I was waist-deep in the River Thames before I saw the creature; moonlight glinting from a shell as black as the water on which it floated.
Earlier in the day, I had woken to bright, crisp weather and wandered out into the streets of London with neither purpose nor destination, save for the smallest hope that the winter sunlight on my skin would lift my mood. When the cold numbed my fingers I buried my hands deep into my coat pockets, only for one to close around the vodka bottle I had finished between rising and stepping out. The sunlight brightened everyone’s spirits but mine and I found myself longing for the usual winter drizzle that turned the capital into the cemetery in which I felt most at home; its rain-stained buildings jutting into the sky like so many gravestones.
I soon found myself in Piccadilly, jostled by commuters and tourists alike, and debated where to go. Perhaps I’d visit the places that meant something to me, but the only one I could think of was my old school and, if I went there, I’d only be reminded of Leven; the boy I’d loved and lost. I wouldn’t visit my parents. I had no desire to see my father, who I knew despised me, and my mother would be less than pleased at my arrival, knowing the foul mood it would put my father into. He made no secret of the fact I was a constant source of disappointment to him. The night he found me in bed with Leven, my father told me I disgusted him. My mother hadn’t said a word about the incident and I knew it was because she didn’t care enough for it to upset her. If I turned up at my parents’ house only my sister Beth would be all smiles and hugs, and I wasn’t sure if I could cope with any of their reactions, knowing what I planned to do in time.
I turned back toward my flat on the South Bank, weaving my way through the excited crowds in Leicester Square and Covent Garden.

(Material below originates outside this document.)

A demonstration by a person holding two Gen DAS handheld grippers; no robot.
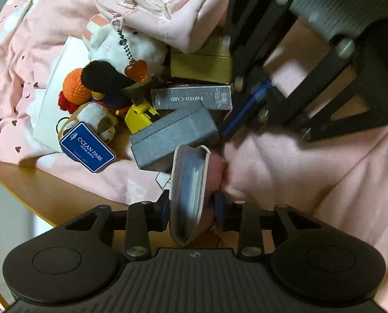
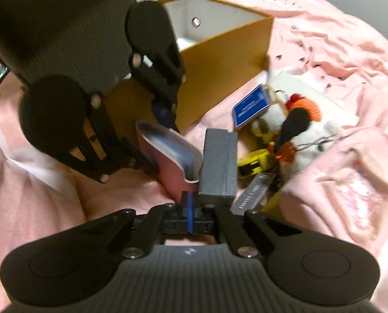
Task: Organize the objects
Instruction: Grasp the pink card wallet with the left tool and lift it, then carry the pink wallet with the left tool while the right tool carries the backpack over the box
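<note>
My left gripper (image 1: pixel 191 203) is shut on a pink pouch (image 1: pixel 190 195) with a grey-blue inside, held just above the pink blanket. The pouch also shows in the right wrist view (image 2: pixel 173 161), with the left gripper (image 2: pixel 165 140) around it. My right gripper (image 2: pixel 190 208) is shut and empty, its blue pads pressed together beside a grey box (image 2: pixel 218 164). The right gripper also shows in the left wrist view (image 1: pixel 235 120), above the grey box (image 1: pixel 173 138). An open orange box (image 2: pixel 220 52) with a white inside stands behind.
A pile lies on the blanket: a grey photo card box (image 1: pixel 191 97), a gold box (image 1: pixel 201 67), a yellow tape measure (image 1: pixel 139 117), plush toys (image 1: pixel 102 86), a blue Ocean Park tag (image 1: pixel 87 147), a pink bag (image 1: pixel 165 5) and a white sheet (image 1: pixel 53 99).
</note>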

I stopped on Waterloo Bridge and looked up the river towards St Paul’s. The river ran away from me, slow and silent, its surface mottled by a drizzle I fancied had been conjured purely by my mood.
I felt a blast of warm air on my back from a passing bus’ engine exhaust and my stomach churned when it caught me in the odoriferous wake of passing teenage boy who devoured fast food from a disintegrating cardboard box. A wad of grease and sauce splattered on the pavement as the upper and lower halves of his burger sheared across each other. He swore loudly before laughing and carrying on his way with his friends. I watched them go, unable to remember a time I’d smiled since last kissing Leven.

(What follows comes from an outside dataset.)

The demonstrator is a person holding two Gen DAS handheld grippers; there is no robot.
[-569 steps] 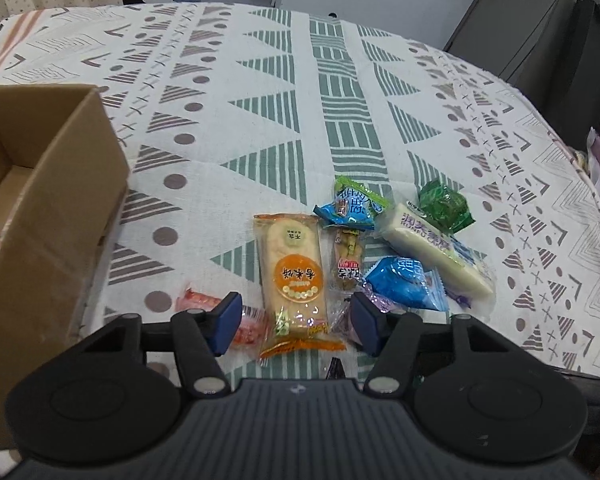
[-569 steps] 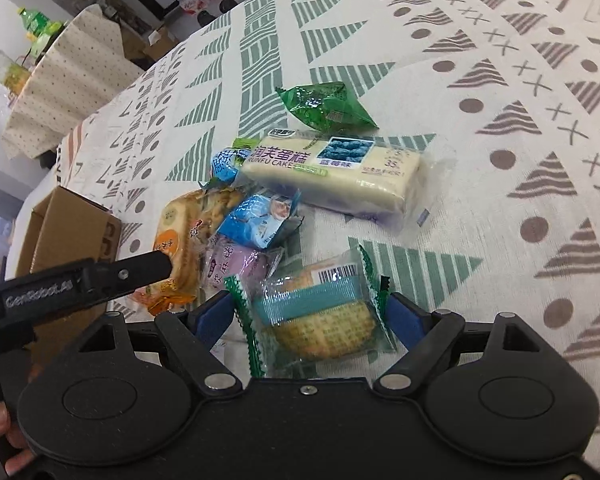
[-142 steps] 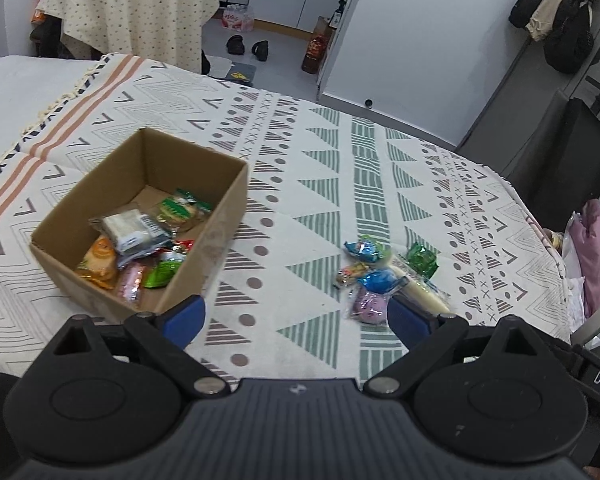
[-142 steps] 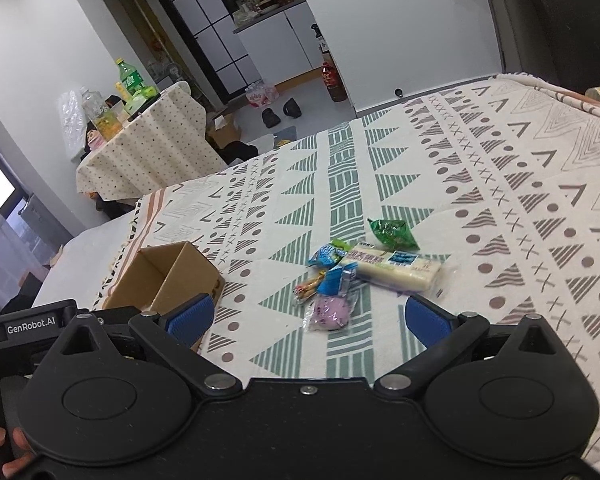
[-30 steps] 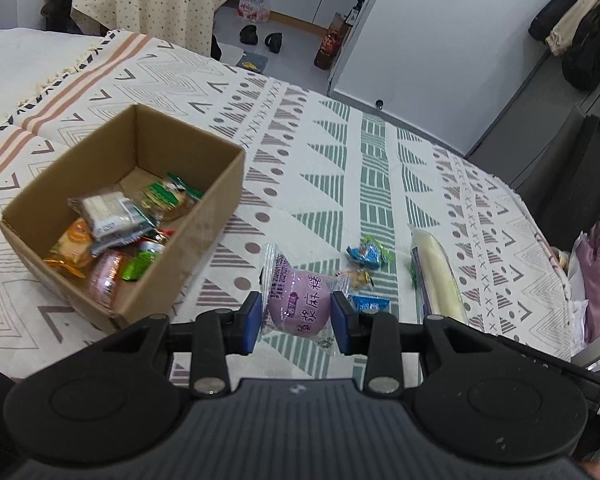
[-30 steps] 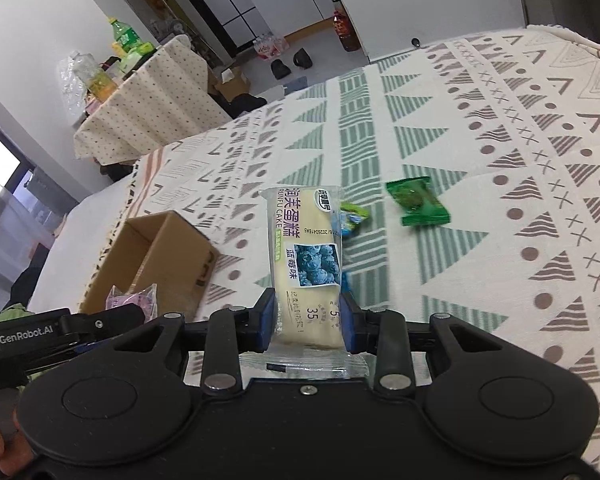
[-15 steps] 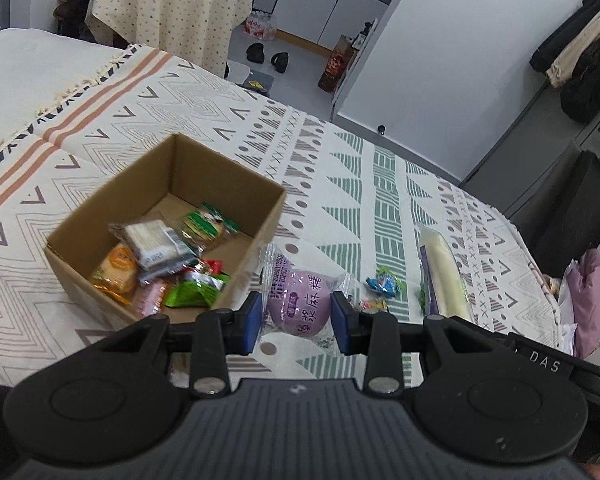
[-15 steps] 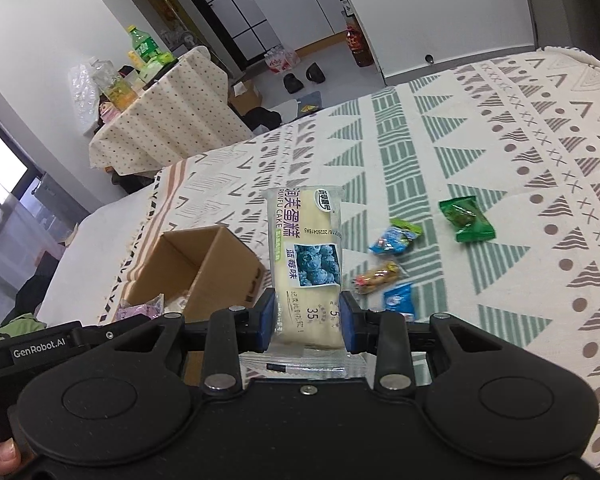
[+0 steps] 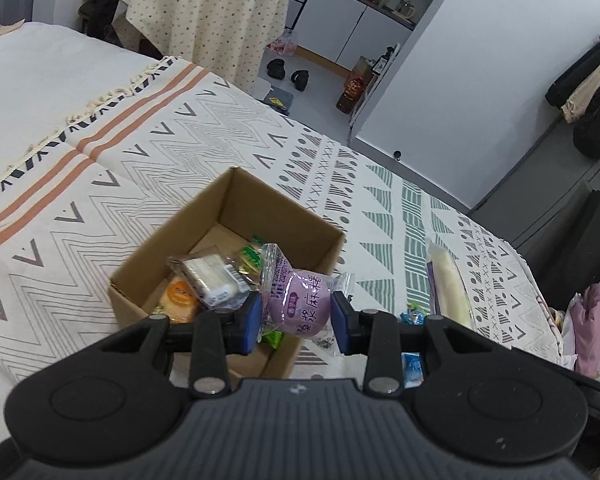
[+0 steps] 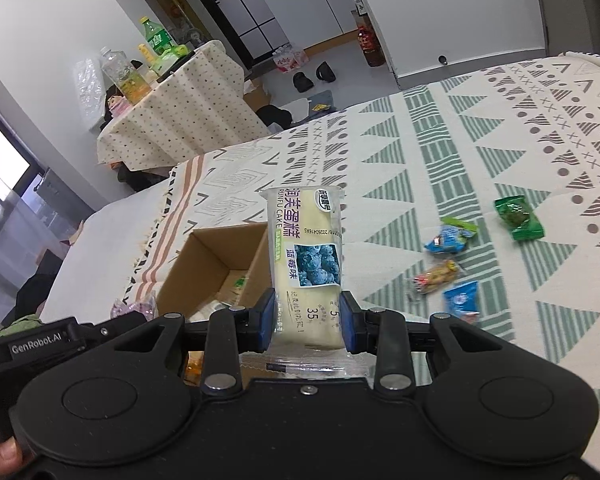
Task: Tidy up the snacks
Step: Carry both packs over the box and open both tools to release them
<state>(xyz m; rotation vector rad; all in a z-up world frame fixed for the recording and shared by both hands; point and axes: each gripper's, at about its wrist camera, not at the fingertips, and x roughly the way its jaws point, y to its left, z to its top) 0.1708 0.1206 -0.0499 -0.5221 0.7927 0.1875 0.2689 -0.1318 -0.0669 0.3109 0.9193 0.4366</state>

I crossed the remainder of the bridge and walked down the steps onto the South Bank, my head down, and my collar pulled up against the evening breeze.
I lingered for longer than usual, watching the river, and listening to the crowds spilling out of the National Theatre, chatting about the shows they’d just seen and making plans for Christmas.
When the crowds dispersed and I finally stood alone in the night, I came to the conclusion that I simply didn’t belong in the world. I didn’t fit right; just one of those types of people born wrong. I didn’t even know whether I was a good person or not.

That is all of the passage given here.